Watch Out For … the true freshmen. The coaching staff will feed the ball early and often to anyone who can provide a semblance of a ground game, and that means Edwards, Wright, and Donnell Kirkwood will all get their chances to compete for the starting job.
Strength: The commitment from the coaching staff. The backs might not have been very good last year, but they suffered from a line that wasn’t able to block anyone and an offense that sort of committed to the ground game, but didn’t go full-out. This year, Minnesota will try to run the ball and the backs will get plenty of opportunities to show they can play.
Weakness: Running the football. Yeah, everyone is saying the right things about being more physical and doing more for the ground attack, but the reality is that the talent simply isn’t there among the veterans.
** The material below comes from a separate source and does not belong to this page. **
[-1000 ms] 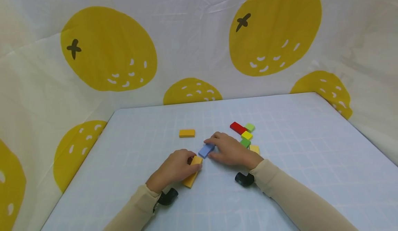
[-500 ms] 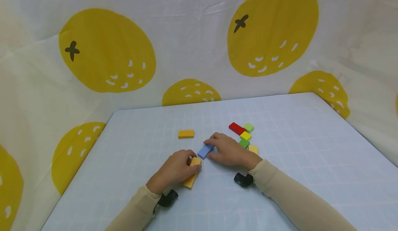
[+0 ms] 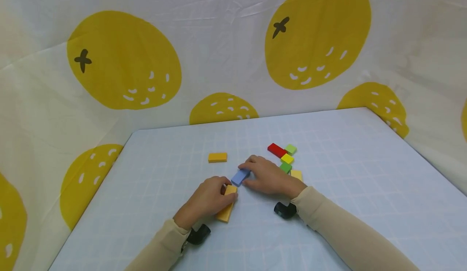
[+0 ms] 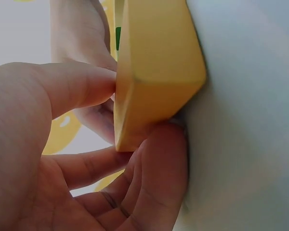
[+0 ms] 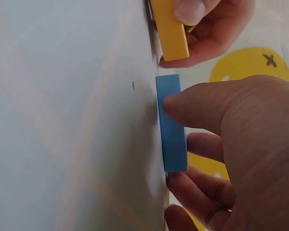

If the true freshmen aren’t terrific, the ground game isn’t going anywhere.
Outlook: A complete and utter disaster last season, the Gophers finished 111th in the nation in rushing, gained more than 200 yards once, and had six games with fewer than 100 net yards. The line gets everyone back, there’s a veteran quarterback taking the heat off, and the coaches want to run. It’s all up to the backs to be able to produce.
Unit Rating: 6

Receivers

Projected Starters: When Eric Decker went down, 6-3, 208-pound junior Da’Jon McKnight stepped up catching 17 passes for 311 yards over the last five games averaging 18.3 yards per grab. After spending most of his high school career on the defensive side, he’s just now growing into a more polished playmaker and he should develop into a dangerous all-around receiver. The skills are there, and now he needs the passes to come his way.

Junior Troy Stoudermire is the team’s leading returning receiver after catching 26 passes for 306 yards and two touchdowns as a steady producer. At 5-10 and 183 pounds, he’s not all that huge, but he’s lightning quick. A superior return man with next-level potential as a specialist, he followed up a great year averaging 25.8 yards per kickoff return by averaging 24.6 yards per try last year. The coaching staff will try to find ways to get the ball in his hands on the move more often.

Looking to take over the tight end job with the departure of Nick Tow-Arnett is Eric Lair , a 6-3, 238-pound junior who made a catch for 12 yards in the bowl game representing his body of work. He’s a good athlete and a decent enough blocker to be a factor in the running game, and he’s fast enough to even get the ball as a runner once in a while.

Projected Top Reserves: 6-0, 179-pound junior Brandon Green stepped up as a true freshman with 21 catches and followed it up with another 21 grab season for 293 yards and a score. The team’s most athletic receiver, he’s lightning fast and can jump out of the stadium. Now he needs to be more dangerous in three-wide sets and he has to do a better job of taking advantage of single coverage.

6-0, 167-pound sophomore Bryant Allen was all set to come up with a big season, but he suffered a broken ankle this spring and is still fighting to come back. A tremendous athlete, he was a walk-on for the basketball team with great quickness as a speedy guard, and he caught five passes for 45 yards for the football team. He’s not big and he’s not physical, but he’s one of the team’s fastest players.

Redshirt freshman Victor Keise is a talented 6-1, 176-pound prospect from Miami who has some of the best hands on the team and isn’t afraid to make the tough grabs across the middle. He’s a pure slot receiver who’ll work with Da’Jon McKnight and is the type of potential playmaker who comes up with big yards after the catch.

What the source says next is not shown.